TASK GOAL
A verbatim restatement of the data, free of pictures, is what you should output.

SUPPLIED MATERIAL
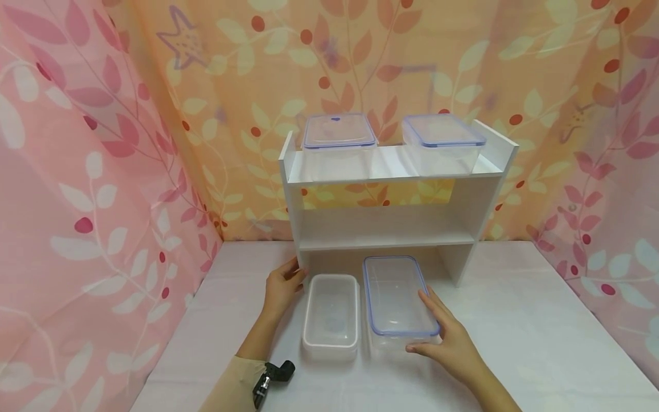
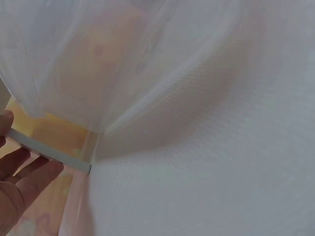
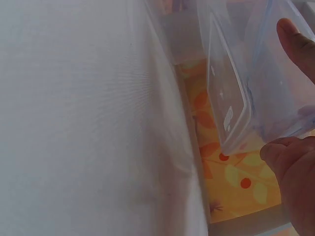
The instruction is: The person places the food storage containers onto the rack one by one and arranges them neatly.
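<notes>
My left hand (image 1: 282, 284) grips the lower front edge of the side panel on the left of a white shelf (image 1: 386, 226). In the left wrist view, thumb and fingers lie on either side of that panel (image 2: 51, 153). My right hand (image 1: 453, 343) holds a clear food container (image 1: 399, 294) with a blue-rimmed lid by its near right corner, thumb on the near side and fingers along the lid's right edge. The container's underside (image 3: 229, 96) shows in the right wrist view. Between the hands stands a smaller clear container (image 1: 331, 312) with a whitish rim.
On the shelf's top board stand two blue-rimmed clear containers, one at the left (image 1: 340, 140) and one at the right (image 1: 445, 137). The shelf rests toward the back of a white-covered table (image 1: 530, 337). Patterned curtains (image 1: 247, 103) enclose the back and both sides.
</notes>
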`<state>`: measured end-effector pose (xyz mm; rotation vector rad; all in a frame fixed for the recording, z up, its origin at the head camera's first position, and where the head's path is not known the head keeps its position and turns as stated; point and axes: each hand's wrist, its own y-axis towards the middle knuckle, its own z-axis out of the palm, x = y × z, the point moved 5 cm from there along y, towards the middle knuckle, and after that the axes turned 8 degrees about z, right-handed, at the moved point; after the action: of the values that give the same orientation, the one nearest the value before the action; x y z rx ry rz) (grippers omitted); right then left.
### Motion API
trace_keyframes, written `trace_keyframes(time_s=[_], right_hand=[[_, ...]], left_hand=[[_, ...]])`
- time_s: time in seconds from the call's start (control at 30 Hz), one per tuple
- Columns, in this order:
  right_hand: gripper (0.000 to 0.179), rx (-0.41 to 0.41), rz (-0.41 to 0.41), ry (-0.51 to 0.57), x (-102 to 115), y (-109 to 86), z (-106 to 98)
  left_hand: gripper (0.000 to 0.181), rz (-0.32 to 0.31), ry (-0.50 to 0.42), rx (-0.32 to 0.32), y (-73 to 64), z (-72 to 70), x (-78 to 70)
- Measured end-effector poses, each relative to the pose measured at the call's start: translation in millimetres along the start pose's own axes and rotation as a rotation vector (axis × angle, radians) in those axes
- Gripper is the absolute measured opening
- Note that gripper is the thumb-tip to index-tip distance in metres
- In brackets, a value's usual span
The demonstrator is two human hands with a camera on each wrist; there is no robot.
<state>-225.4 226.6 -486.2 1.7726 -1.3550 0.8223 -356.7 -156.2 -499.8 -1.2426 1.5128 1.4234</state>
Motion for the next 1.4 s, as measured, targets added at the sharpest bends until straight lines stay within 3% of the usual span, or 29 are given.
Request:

EXERCISE RESULT
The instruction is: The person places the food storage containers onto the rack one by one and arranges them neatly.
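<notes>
My left hand (image 1: 282, 284) grips the lower front edge of the side panel on the left of a white shelf (image 1: 386, 226). In the left wrist view, thumb and fingers lie on either side of that panel (image 2: 51, 153). My right hand (image 1: 453, 343) holds a clear food container (image 1: 399, 294) with a blue-rimmed lid by its near right corner, thumb on the near side and fingers along the lid's right edge. The container's underside (image 3: 229, 96) shows in the right wrist view. Between the hands stands a smaller clear container (image 1: 331, 312) with a whitish rim.
On the shelf's top board stand two blue-rimmed clear containers, one at the left (image 1: 340, 140) and one at the right (image 1: 445, 137). The shelf rests toward the back of a white-covered table (image 1: 530, 337). Patterned curtains (image 1: 247, 103) enclose the back and both sides.
</notes>
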`<state>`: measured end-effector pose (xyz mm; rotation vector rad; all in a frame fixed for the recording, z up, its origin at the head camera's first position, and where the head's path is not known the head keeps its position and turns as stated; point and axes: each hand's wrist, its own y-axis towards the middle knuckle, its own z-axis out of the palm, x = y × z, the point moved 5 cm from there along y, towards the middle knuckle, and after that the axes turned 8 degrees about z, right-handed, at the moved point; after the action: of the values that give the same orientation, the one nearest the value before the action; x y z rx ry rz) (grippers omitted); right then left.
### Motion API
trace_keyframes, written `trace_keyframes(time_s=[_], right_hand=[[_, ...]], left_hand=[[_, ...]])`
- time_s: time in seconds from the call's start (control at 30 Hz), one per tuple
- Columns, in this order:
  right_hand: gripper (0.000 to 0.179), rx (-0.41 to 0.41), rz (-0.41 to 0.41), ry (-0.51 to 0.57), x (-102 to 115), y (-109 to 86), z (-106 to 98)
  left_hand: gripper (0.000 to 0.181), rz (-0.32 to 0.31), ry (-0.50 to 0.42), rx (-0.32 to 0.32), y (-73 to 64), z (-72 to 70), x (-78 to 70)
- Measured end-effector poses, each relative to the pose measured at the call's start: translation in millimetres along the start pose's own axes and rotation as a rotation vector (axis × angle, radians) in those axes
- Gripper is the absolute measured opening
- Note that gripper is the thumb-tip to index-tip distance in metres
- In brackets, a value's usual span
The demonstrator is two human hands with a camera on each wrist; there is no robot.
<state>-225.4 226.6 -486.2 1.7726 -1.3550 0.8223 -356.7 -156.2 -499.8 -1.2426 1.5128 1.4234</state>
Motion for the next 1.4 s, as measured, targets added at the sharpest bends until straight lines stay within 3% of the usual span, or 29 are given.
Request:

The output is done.